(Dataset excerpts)
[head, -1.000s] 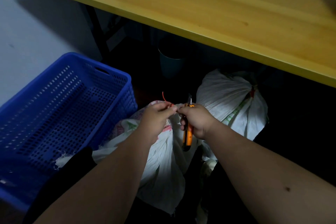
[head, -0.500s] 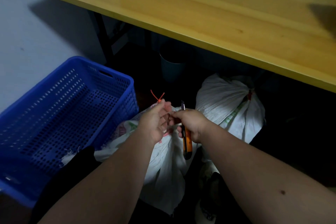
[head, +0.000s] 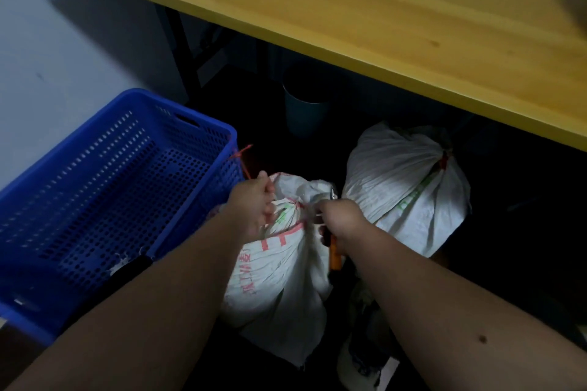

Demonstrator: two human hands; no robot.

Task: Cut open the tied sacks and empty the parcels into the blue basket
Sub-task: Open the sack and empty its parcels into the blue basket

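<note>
The left hand pinches a red tie between curled fingers; the tie sticks up from the hand in front of the near right corner of the blue basket. The right hand is curled round an orange-handled cutter, whose handle hangs below the fist and whose metal tip shows just above it, and its fingertips also pinch the cloth at the neck of the near sack. That white sack, printed in red and green, stands on the dark floor just right of the basket, touching its side, between the two forearms. Its neck is bunched between the hands. A second sack stands behind and to the right, its neck tied with a red tie. It lies under the front edge of the yellow counter. A dark bin stands farther back under the counter. The basket holds a few white scraps near its front wall.
</note>
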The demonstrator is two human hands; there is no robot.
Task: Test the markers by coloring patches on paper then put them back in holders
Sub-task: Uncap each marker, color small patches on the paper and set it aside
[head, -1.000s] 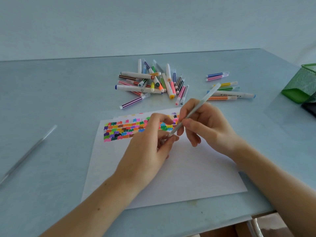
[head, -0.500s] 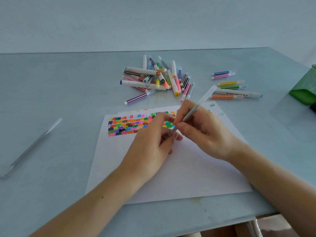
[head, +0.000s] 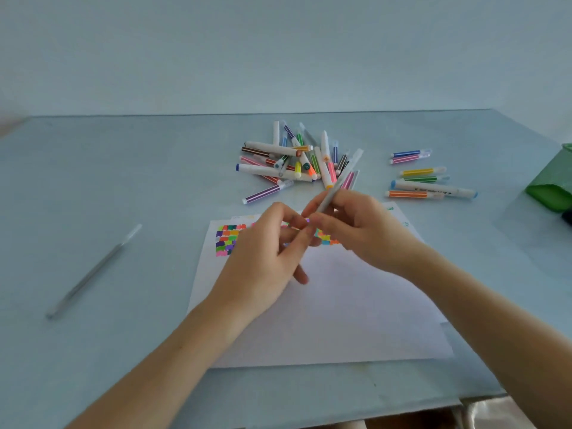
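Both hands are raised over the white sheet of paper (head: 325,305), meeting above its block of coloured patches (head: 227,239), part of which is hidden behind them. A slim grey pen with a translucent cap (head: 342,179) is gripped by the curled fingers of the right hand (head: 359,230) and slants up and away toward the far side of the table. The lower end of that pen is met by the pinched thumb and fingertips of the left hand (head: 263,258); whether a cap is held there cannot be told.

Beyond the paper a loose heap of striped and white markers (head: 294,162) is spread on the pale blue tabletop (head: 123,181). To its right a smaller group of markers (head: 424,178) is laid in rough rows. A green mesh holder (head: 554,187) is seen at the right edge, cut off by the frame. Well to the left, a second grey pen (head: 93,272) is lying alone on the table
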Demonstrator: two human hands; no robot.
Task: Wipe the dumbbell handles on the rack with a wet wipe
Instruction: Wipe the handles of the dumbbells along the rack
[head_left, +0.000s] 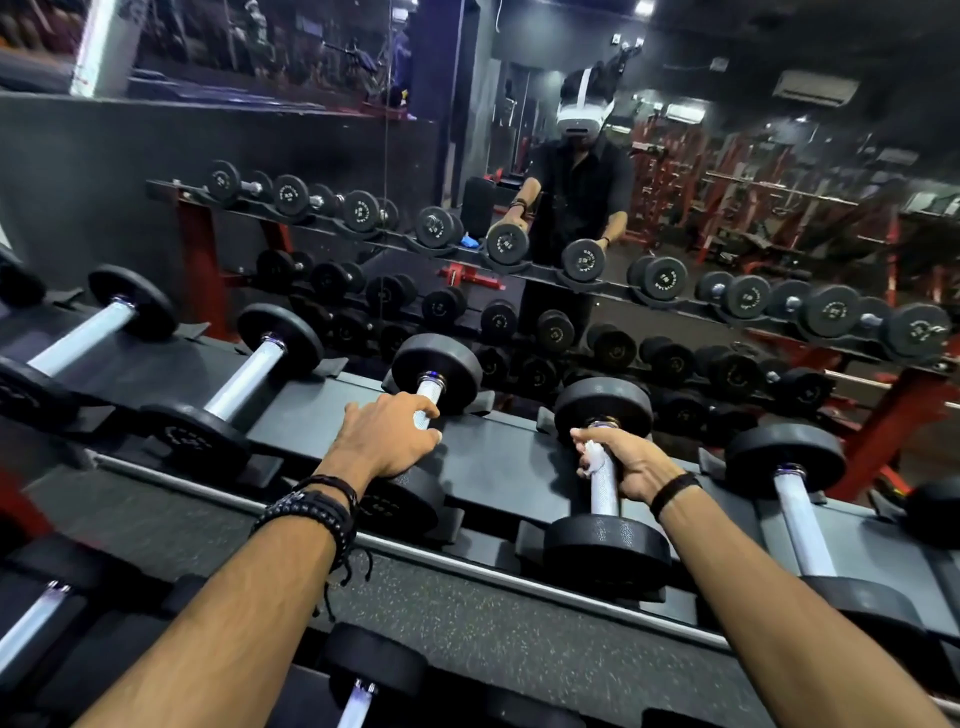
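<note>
The right hand (631, 462) grips the wet wipe (592, 457) around one dumbbell handle (603, 486) on the rack (498, 462), the left hand (387, 434) grips the neighbouring handle (430, 396), and which other handles are already wiped cannot be told.

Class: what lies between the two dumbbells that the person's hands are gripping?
In the head view, only bare grey rack shelf lies between the left-hand dumbbell and the right-hand dumbbell.
</note>
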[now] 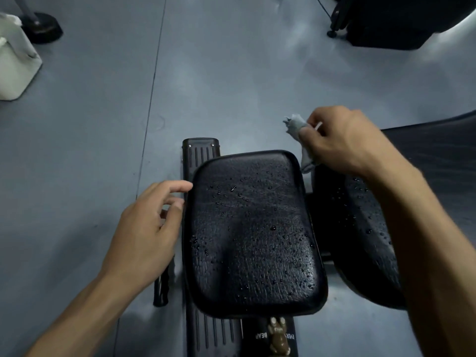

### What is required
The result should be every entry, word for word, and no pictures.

### Task output
[head, -1.000s] 
[head, -0.500s] 
[head, +0.000s] 

Demonstrator: two human hands; no robot.

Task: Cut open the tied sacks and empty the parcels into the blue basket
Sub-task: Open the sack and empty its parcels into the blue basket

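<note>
The left hand pinches a red tie between curled fingers; the tie sticks up from the hand in front of the near right corner of the blue basket. The right hand is curled round an orange-handled cutter, whose handle hangs below the fist and whose metal tip shows just above it, and its fingertips also pinch the cloth at the neck of the near sack. That white sack, printed in red and green, stands on the dark floor just right of the basket, touching its side, between the two forearms. Its neck is bunched between the hands. A second sack stands behind and to the right, its neck tied with a red tie. It lies under the front edge of the yellow counter. A dark bin stands farther back under the counter. The basket holds a few white scraps near its front wall.
</note>
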The demonstrator is two human hands; there is no robot.
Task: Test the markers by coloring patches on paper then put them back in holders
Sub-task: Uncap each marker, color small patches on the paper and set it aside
[head, -1.000s] 
[head, -0.500s] 
[head, +0.000s] 
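Both hands are raised over the white sheet of paper (head: 325,305), meeting above its block of coloured patches (head: 227,239), part of which is hidden behind them. A slim grey pen with a translucent cap (head: 342,179) is gripped by the curled fingers of the right hand (head: 359,230) and slants up and away toward the far side of the table. The lower end of that pen is met by the pinched thumb and fingertips of the left hand (head: 263,258); whether a cap is held there cannot be told.

Beyond the paper a loose heap of striped and white markers (head: 294,162) is spread on the pale blue tabletop (head: 123,181). To its right a smaller group of markers (head: 424,178) is laid in rough rows. A green mesh holder (head: 554,187) is seen at the right edge, cut off by the frame. Well to the left, a second grey pen (head: 93,272) is lying alone on the table
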Demonstrator: two human hands; no robot.
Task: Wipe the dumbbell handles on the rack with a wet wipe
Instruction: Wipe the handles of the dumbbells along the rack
[head_left, +0.000s] 
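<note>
The right hand (631, 462) grips the wet wipe (592, 457) around one dumbbell handle (603, 486) on the rack (498, 462), the left hand (387, 434) grips the neighbouring handle (430, 396), and which other handles are already wiped cannot be told.

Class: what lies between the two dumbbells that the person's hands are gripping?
In the head view, only bare grey rack shelf lies between the left-hand dumbbell and the right-hand dumbbell.
</note>
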[now] 

This exercise has been completed.